--- YOUR TASK ---
Taking the first line of the listing as the start and the line containing "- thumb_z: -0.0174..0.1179" as the end, reproduce everything in between exactly, both ends included.

--- THE DATA ---
........
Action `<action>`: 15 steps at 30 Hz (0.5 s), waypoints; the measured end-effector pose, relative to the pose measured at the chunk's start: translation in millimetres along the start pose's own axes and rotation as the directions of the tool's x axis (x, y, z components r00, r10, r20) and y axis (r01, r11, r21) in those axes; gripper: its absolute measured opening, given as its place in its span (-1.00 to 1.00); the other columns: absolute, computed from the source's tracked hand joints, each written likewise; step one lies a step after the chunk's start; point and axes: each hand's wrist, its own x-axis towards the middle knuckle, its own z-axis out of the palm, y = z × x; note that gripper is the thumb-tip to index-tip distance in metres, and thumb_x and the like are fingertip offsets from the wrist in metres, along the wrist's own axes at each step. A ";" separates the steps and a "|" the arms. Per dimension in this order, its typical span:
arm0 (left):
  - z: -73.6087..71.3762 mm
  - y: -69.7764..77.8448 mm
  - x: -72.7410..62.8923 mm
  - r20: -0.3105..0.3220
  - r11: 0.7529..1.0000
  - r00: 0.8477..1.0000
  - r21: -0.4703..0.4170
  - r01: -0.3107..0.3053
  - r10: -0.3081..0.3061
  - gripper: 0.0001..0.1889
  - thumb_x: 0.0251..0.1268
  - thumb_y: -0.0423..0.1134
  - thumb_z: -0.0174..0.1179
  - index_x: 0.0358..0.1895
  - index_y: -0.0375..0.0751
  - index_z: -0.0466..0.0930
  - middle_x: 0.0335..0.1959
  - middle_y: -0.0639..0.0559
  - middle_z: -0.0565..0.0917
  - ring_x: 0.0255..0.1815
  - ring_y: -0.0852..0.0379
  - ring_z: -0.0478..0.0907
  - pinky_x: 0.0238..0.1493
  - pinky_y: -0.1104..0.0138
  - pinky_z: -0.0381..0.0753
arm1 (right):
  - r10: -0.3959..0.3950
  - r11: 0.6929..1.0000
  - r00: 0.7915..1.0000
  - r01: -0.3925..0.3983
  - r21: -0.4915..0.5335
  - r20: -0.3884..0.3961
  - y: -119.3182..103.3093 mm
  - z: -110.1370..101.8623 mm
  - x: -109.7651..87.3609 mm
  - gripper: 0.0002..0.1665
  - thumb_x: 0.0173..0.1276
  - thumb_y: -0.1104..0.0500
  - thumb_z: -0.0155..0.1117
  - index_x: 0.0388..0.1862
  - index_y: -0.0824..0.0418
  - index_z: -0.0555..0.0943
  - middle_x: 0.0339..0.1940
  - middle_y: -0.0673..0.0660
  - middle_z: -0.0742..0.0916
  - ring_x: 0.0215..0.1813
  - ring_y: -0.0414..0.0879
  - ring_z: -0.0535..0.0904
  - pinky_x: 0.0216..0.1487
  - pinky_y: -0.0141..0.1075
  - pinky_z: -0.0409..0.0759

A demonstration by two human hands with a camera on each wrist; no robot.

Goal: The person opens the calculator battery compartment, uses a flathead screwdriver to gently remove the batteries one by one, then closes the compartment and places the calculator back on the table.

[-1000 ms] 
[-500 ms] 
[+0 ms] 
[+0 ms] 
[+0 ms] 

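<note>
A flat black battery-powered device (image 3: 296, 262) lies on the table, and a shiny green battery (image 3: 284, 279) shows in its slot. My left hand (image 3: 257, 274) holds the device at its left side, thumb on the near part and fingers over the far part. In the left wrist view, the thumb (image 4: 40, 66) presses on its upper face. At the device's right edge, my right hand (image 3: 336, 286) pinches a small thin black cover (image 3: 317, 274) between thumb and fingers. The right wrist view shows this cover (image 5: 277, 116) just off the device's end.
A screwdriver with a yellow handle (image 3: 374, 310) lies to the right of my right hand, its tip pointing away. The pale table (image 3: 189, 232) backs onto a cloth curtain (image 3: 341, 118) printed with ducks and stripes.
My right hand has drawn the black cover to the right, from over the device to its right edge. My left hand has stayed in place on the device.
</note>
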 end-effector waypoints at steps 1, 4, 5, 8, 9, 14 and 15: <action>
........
--- TASK OUTPUT ---
Action `<action>`: 15 steps at 30 Hz (0.5 s), waypoints; the measured end-effector pose, relative to the pose measured at the chunk's start: translation in millimetres along the start pose's own axes and rotation as the directions of the tool's x axis (x, y, z components r00, r10, r20) and y axis (r01, r11, r21) in those axes; gripper: its absolute measured opening, given as its place in its span (-1.00 to 1.00); the other columns: absolute, computed from the source's tracked hand joints, each written likewise; step one lies a step after the chunk's start; point and axes: each hand's wrist, its own x-axis towards the middle knuckle, its own z-axis out of the palm, y = z × x; note that gripper is the thumb-tip to index-tip distance in metres, and thumb_x and the like are fingertip offsets from the wrist in metres, along the wrist's own axes at each step. A ";" separates the steps and a "|" the arms. Per dimension in this order, its typical span:
arm0 (left):
  - z: -73.6087..71.3762 mm
  - y: -69.7764..77.8448 mm
  - x: -72.7410..62.8923 mm
  - r20: -0.3105..0.3220
  - r11: 0.7529..1.0000
  - r00: 0.8477..1.0000
  - r21: -0.4703..0.4170
  - r01: -0.3107..0.3053
  - r10: -0.3081..0.3061
  - gripper: 0.0001..0.1889
  - thumb_x: 0.0251..0.1268
  - thumb_y: -0.0423..0.1134
  - thumb_z: -0.0174..0.1179

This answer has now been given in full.